Hal ini terungkap pada kegiatan seminar peningkatan wawasan kebangsaan di Gedung Badan Kesbangpol dan Linmas, Kota Palopo, Senin (12/11/2018).

Kepala Badan Kesbangpol dan Linmas Kota Palopo, Baso Sulaiman dalam laporannya menyampaikan proyek ini dalam rangka meningkatkan stabilitas melalui deteksi dini pola kemitraan yang menjadi salah satu gagasan dari Kepala Badan Kesbang Politik di tahun 2018.

“Proyek perubahan ini dilatar belakangi kondisi dan sistem yaitu permasalahan kita di bidang deteksi dini. Belum terciptanya deteksi dini selama ini dengan tepat, disebabkan karena terkendalanya alat-alat komunikasi yang moderen,” paparnya.

Untuk itu, pihaknya berusaha menciptakan satu alat aplikasi mobile android dimana nantinya alat ini menjadi sarana menginformasikan deteksi yang dilakukan oleh masyarakat.
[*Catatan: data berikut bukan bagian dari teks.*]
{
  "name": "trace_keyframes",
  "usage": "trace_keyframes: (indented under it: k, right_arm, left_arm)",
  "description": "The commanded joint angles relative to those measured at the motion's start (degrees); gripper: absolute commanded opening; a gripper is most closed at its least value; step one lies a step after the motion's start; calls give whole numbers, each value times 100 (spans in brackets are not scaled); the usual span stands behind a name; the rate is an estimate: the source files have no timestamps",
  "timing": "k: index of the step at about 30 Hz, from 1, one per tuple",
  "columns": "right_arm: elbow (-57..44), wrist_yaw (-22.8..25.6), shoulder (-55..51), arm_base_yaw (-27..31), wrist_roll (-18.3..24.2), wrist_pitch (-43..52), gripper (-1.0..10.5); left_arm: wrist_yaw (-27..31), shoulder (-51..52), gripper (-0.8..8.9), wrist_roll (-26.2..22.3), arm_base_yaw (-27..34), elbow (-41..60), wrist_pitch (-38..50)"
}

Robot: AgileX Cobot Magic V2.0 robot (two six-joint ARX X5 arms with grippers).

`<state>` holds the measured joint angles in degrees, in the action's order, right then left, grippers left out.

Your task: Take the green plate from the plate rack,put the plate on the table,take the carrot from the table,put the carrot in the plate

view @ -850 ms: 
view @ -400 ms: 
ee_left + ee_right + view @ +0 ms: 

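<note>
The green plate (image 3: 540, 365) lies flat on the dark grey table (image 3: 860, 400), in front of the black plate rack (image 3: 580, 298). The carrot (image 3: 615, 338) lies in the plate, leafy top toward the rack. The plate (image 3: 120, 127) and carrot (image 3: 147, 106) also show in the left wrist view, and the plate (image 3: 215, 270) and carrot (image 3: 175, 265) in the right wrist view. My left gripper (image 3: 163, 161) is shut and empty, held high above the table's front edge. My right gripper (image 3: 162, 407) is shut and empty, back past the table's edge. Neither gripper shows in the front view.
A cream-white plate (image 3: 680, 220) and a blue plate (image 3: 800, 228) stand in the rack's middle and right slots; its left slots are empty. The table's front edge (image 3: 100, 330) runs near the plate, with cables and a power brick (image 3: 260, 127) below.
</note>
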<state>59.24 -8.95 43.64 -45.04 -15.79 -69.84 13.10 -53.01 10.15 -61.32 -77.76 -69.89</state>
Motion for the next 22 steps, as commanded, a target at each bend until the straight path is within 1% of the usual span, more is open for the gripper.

“Karena ini adalah program pendek jadi kami hanya mampu memakai WA, nomor telfon kantor dan dengan melalui email.
Tetapi nanti setelah insentensi anggaran yang kemarin sudah menyetujui dari pihak insentensi untuk membuat aplikasi di tahun 2019 dengan nanti RT melapor melalui aplikasi itu saja,” ungkap dia.

Sementara sambutan Walikota Palopo yang di Wakili oleh Sekda Kota Palopo, Jamaluddin mengapresiasi atas lahirnya ide pembuatan wadah komunikasi “Halo Kesbang“ yang diinisiasi oleh kepala Kesbangpol Linmas Kota Palopo.

“Saya berharap agar hal ini menjadi salah satu alat penghubung yang efektif antara pemerintah dan masyarakat dalam rangka menyikapi dan menangani berbagai ancaman dan pengaruh dinamika sosial di daerah ini,” ucapnya.

Ia berharap agar kedepan wadah komunikasi ini dapat dikembangkan melalui aplikasi yang lebih permanen sehingga dapat mudah diakses oleh siapa pun. Pengembangan “ Halo Kesbang “ ini harus diupayakan dan tidak bertumpu pada pola dan metode konvensional.

“Sebisa mungkin, layanan ini dapat terkoneksi dengan telpon selular yang dimiliki masyarakat karena itu, kerjasamakan dengan pihak terkait agar perangkat layanan ini dapat tampil lebih modern dan update dengan perkembangan terkini,” tambahnya.

“Layanan “Halo Kesbang“ Palopo harus didukung dan ditopang oleh tenaga Sumber Daya Manusia yang juga harus stand by melakukan langkah koordinasi dan tindak lanjut dengan stkaeholder terkait. Kesigapan tim layanan “ Halo Kesbang “ pun harus ditunjang dengan sarana yang representativ sehingga layanan “ Halo Kesbang “ dapat memberi efek yang lebih baik,” tandasnya.